▶ **Task to complete**: Below is a listing. Write out exactly its lines between the one holding "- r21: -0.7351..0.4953" and the one holding "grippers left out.", inclusive.

▶ **Data for review**:
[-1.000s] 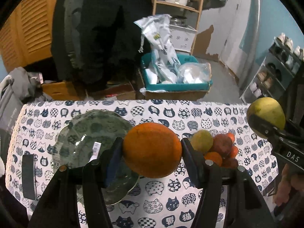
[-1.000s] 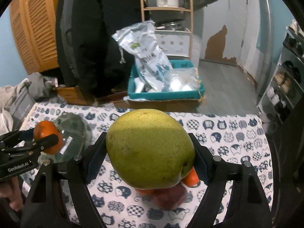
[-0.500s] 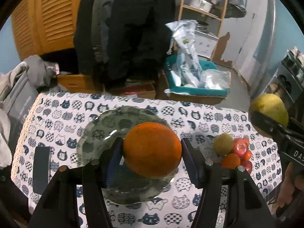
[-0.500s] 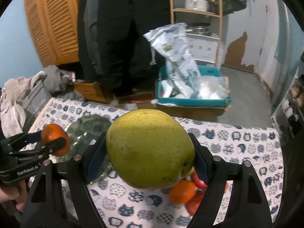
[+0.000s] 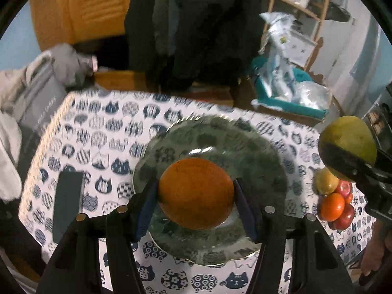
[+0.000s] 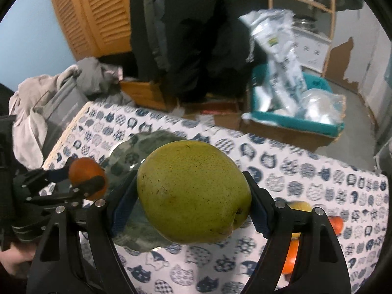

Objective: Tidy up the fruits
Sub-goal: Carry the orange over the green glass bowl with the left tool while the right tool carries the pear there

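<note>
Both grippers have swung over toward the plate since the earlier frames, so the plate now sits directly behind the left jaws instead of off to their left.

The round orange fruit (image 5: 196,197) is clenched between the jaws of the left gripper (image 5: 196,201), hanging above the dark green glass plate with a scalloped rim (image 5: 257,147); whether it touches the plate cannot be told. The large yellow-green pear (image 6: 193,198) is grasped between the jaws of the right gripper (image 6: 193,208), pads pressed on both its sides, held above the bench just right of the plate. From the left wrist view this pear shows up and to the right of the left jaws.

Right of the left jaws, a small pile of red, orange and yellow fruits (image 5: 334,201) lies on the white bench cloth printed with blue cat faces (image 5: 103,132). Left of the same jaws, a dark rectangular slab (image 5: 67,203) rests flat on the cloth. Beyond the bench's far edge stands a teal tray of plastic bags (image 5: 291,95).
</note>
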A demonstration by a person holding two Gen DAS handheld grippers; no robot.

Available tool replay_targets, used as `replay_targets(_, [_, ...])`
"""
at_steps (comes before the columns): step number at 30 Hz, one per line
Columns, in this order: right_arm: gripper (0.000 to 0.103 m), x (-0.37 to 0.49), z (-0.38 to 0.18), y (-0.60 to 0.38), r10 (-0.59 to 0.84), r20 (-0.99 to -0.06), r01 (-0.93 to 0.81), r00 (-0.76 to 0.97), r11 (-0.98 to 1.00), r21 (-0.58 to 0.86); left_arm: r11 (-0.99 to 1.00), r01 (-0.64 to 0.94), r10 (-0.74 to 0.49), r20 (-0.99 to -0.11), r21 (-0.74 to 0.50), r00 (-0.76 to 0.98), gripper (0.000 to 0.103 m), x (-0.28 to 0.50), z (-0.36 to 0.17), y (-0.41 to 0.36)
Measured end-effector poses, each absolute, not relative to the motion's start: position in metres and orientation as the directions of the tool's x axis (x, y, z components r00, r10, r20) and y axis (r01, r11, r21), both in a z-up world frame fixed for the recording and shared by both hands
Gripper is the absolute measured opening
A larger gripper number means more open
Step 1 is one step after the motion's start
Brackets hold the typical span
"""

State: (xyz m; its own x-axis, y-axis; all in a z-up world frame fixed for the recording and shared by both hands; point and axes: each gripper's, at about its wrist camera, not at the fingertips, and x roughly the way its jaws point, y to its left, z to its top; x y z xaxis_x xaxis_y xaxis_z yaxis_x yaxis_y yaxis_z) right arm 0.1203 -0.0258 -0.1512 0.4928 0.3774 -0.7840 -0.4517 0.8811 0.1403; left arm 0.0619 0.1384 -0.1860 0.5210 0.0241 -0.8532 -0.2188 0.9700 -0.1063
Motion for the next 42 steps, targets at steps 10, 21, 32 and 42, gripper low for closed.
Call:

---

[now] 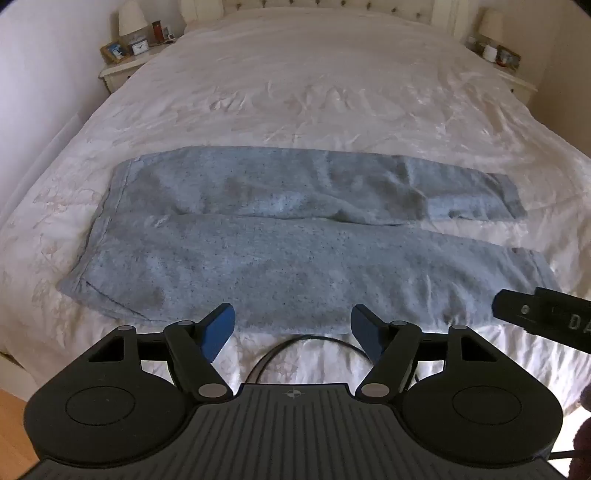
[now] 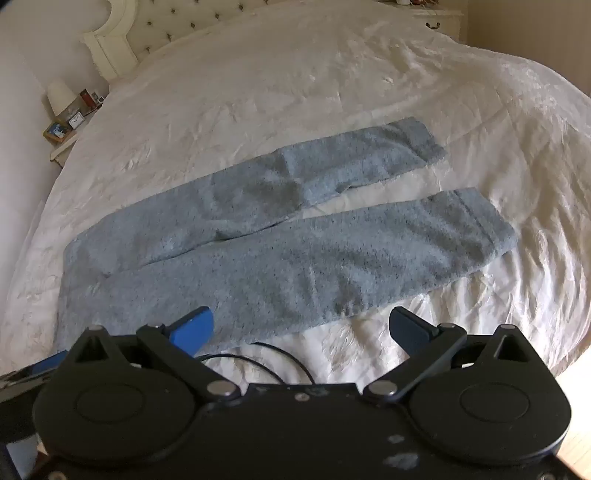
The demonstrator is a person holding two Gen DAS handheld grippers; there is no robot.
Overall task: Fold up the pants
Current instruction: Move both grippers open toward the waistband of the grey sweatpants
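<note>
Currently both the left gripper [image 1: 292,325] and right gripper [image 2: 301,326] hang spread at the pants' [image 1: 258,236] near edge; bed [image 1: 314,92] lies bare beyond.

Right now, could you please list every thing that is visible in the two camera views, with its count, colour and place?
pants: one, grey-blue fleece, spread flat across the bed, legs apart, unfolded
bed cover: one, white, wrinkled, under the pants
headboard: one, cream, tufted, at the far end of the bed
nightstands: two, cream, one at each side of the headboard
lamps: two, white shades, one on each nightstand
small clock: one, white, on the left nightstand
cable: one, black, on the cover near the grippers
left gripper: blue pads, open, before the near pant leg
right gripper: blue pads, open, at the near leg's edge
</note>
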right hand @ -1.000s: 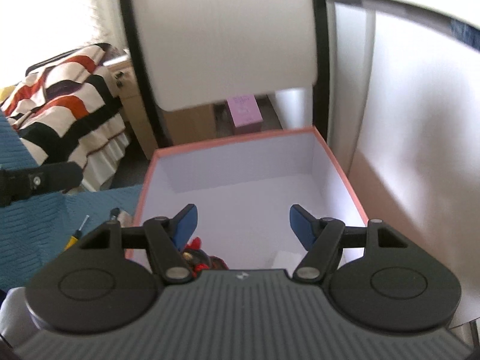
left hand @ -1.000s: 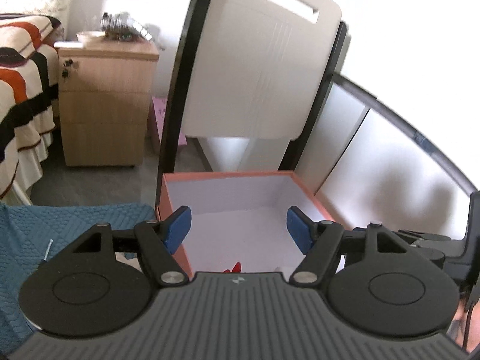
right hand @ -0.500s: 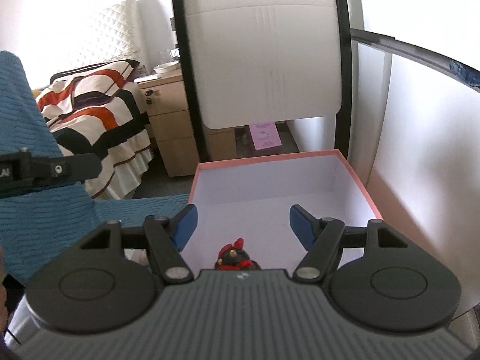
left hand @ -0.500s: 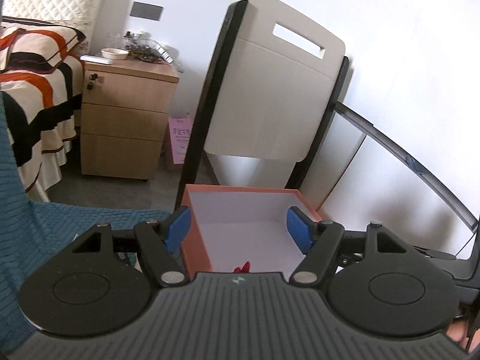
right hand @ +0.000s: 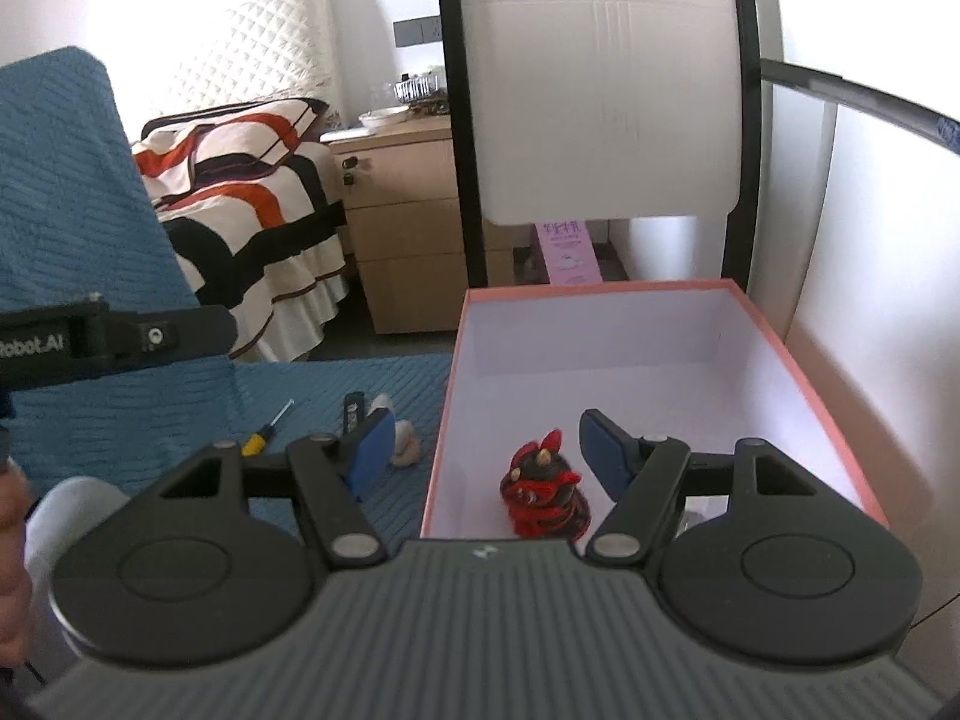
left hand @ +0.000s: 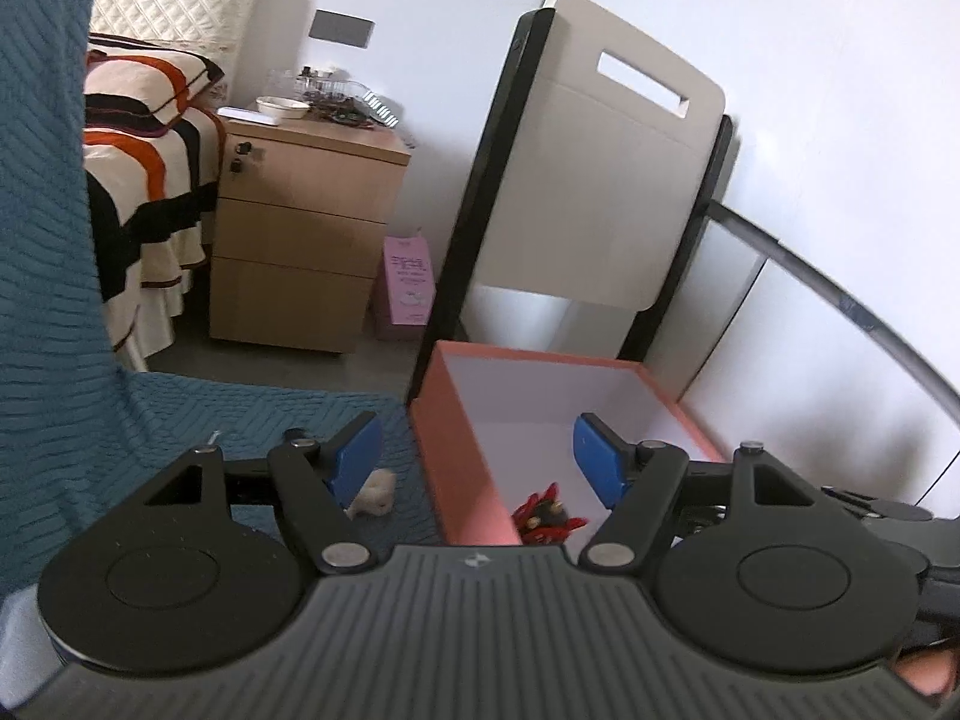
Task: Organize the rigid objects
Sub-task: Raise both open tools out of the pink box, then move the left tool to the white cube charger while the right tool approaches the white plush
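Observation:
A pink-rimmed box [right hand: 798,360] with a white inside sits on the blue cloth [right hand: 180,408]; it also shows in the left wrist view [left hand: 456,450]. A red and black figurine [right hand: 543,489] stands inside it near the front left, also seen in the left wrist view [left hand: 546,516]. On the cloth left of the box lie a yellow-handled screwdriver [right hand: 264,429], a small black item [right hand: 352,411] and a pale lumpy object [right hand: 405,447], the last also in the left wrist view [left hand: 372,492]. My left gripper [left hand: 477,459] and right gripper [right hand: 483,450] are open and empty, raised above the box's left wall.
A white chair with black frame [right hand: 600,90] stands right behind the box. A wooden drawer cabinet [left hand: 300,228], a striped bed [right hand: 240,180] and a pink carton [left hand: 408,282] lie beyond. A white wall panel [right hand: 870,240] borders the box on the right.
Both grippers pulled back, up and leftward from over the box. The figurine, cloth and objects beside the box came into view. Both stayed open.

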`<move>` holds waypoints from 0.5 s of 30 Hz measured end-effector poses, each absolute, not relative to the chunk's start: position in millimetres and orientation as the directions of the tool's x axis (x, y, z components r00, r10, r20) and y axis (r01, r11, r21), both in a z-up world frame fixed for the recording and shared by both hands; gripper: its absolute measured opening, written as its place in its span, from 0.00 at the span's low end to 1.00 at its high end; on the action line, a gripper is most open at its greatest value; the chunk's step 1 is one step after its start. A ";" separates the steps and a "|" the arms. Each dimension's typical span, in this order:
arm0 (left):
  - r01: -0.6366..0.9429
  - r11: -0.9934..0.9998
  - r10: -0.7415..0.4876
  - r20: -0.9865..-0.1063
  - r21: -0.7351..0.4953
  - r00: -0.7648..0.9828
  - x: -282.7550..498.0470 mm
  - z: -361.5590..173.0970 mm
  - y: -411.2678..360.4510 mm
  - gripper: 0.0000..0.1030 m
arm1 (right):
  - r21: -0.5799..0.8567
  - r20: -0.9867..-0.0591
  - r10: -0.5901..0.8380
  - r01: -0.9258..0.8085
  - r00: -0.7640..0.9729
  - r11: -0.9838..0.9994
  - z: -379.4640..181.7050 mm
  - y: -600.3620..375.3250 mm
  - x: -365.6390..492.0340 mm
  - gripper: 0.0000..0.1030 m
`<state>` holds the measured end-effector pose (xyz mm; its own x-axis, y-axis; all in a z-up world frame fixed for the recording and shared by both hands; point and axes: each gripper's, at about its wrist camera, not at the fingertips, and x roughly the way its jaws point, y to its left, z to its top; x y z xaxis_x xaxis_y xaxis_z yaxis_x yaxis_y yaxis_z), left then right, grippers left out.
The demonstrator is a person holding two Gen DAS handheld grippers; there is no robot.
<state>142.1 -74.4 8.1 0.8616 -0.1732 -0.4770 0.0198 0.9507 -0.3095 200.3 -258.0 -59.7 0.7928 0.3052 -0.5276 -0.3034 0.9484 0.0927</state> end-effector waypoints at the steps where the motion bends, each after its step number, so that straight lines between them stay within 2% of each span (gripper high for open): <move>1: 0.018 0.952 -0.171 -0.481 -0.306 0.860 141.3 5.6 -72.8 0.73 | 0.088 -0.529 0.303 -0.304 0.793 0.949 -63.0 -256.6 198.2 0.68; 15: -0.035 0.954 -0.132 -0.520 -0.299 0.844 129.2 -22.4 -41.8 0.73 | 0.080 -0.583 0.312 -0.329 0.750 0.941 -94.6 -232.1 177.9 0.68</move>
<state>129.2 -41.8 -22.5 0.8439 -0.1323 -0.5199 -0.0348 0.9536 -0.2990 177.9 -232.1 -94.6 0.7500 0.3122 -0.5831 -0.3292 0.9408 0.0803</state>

▶ **Answer below**:
  - r21: -0.7351..0.4953
  - r00: -0.7648..0.9828
  - x: -282.7550..498.0470 mm
  - z: -361.5590..173.0970 mm
  - y: -411.2678..360.4510 mm
  - gripper: 0.0000..0.1030 m
arm1 (right):
  - r21: -0.5799..0.8567
  - r20: -0.9867..-0.0591
  - r10: -0.5901..0.8380
  - r01: -0.9258..0.8085
  - r00: -0.7640..0.9729
  - r11: -0.9838..0.9994
  - z: -379.4640..181.7050 mm
  - y: -600.3620..375.3250 mm
  - x: -365.6390..492.0340 mm
  - gripper: 0.0000..0.1030 m
`<state>` holds the measured end-effector pose (xyz mm; its own x-axis, y-axis; all in a z-up world frame fixed for the recording and shared by both hands; point and axes: each gripper's, at about its wrist camera, not at the fingertips, and x roughly the way its jaws point, y to its left, z to its top; x y z xaxis_x xaxis_y xaxis_z yaxis_x yaxis_y yaxis_z), left then right, grippers left out.

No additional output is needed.